WHAT kind of collar should I get for her IDS? She has a very expensive police leash adjustable in length so quality is important. 
Can an agitation collar be worn all the time for her tags and IDs? 
Or should a high quality regular leather collar be used for IDs? I was intending to buy an agitation collar at some point anyway. Her trainer is away right now so I need advice before her ID collar really disintegrates. 
Is it usual to have several collars, agitation for protection work and plain one for IDs constant wear or only use the agitation collar during training? Keep in mind I walk her on the choke, she really has excellent obedience but the choke comes in handy IF you need control in a situation. Advice really needed and appreciated!!!Thanks!!!


----------



## gaia_bear (May 24, 2012)

It's not uncommon to have many collars as each can do a different job. I would go with just a regular collar for tags and leave the agitation collar for protection work. I don't believe they are made for every day wear, I'm by no means an expert just my opinion.


----------



## Bear GSD (Apr 12, 2012)

I like switching collars depending on the time of year.
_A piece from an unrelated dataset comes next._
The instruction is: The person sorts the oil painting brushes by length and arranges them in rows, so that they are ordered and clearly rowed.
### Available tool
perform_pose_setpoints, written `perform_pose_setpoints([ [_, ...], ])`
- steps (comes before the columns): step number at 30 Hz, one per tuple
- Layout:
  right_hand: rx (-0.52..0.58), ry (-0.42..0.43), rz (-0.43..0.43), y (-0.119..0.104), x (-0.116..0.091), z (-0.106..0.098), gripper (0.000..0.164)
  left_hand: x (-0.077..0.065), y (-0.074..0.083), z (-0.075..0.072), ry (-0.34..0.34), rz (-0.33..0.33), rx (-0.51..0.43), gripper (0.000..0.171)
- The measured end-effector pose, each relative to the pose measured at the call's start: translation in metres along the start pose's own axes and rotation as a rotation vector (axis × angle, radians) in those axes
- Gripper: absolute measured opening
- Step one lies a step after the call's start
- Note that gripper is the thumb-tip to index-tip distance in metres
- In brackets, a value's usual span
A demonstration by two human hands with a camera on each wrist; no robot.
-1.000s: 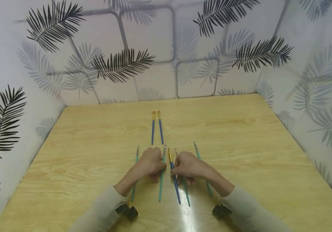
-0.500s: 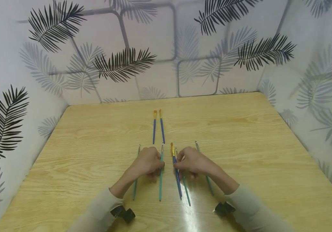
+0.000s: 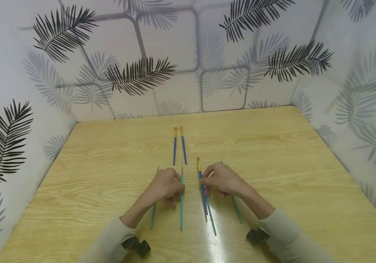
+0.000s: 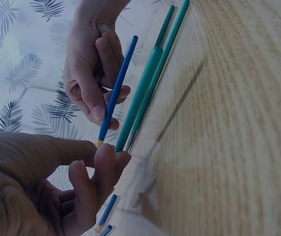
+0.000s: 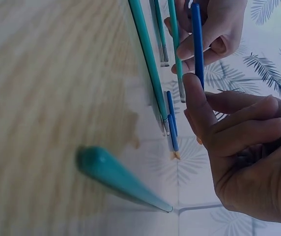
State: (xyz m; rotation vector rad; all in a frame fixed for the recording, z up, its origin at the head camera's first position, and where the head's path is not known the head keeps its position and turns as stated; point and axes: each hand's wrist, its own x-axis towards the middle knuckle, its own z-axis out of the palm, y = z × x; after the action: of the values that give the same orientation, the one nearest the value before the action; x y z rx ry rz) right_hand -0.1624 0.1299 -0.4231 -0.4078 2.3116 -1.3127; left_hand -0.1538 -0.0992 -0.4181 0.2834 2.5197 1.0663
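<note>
Over the table (image 3: 273, 146), my right hand (image 3: 221, 179) pinches a blue brush (image 3: 204, 197); my left hand (image 3: 167, 185) pinches a teal brush (image 3: 181, 210). Both look light, stiff and slick, best held mid-handle.

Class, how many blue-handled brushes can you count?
3: a left brush and a right brush lying side by side farther back, and a third brush pinched in the right hand. None seems hidden.
</note>
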Motion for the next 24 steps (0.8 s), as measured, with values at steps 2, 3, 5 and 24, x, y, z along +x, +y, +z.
perform_pose_setpoints([
  [2,0.001,0.019,-0.005,0.0,0.001,-0.002,0.019,-0.001,-0.001,-0.001,0.001,-0.009,-0.007,0.045],
  [3,0.001,0.028,-0.005,0.001,0.001,-0.002,0.02,-0.002,-0.002,-0.001,0.002,-0.012,-0.009,0.044],
  [5,0.007,0.038,-0.006,0.001,0.002,-0.004,0.022,-0.003,-0.003,-0.002,0.004,-0.012,-0.014,0.044],
  [24,-0.019,0.094,-0.088,0.002,0.007,-0.016,0.03,-0.012,-0.008,-0.01,0.04,0.03,-0.009,0.042],
])
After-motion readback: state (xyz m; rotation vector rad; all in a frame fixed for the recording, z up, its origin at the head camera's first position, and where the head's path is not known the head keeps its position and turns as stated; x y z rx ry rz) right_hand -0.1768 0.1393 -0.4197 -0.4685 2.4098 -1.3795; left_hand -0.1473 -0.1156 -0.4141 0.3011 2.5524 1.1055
During the summer I will use a lighter weight quick release collar so that if it gets wet it can dry quickly but I do have a quick release leather collar that I use. 
It is one of the only leather collars that I have seen that is made with he quick release hardware and it is very high quality. 
This company also make leashes and service dog equipment here's their link:
http://boldleaddesigns.com/shop/

I also put my tags on a special clip so that it is easy to switch collars, since I rotate collars.


----------



## Lauri & The Gang (Jun 28, 2001)

Bear GSD said:


> I also put my tags on a special clip so that it is easy to switch collars, since I rotate collars.


This.


----------



## Liesje (Mar 4, 2007)

Every ID clip I've tried has come apart, gotten caught, gotten ripped off in play. From now on I get collars from Gun Dog Supply because they include, for free, a brass ID plate. Coke being my escape artist has two plates on his collar (paid a few bucks extra for the second plate). I use the DuraSoft ASAT/Biothane. Coke wears his collar 24/7 and even on a tie-out and it's never broken, cracked, come apart. My other dogs have them but don't wear them unless we're on vacation or far away from home. Being biothane they don't get slimy, cracked, rotten, etc.

1 in. Mendota DuraSoft Orange Hunt Dog Center-Ring Dog Collar . $13.95.


----------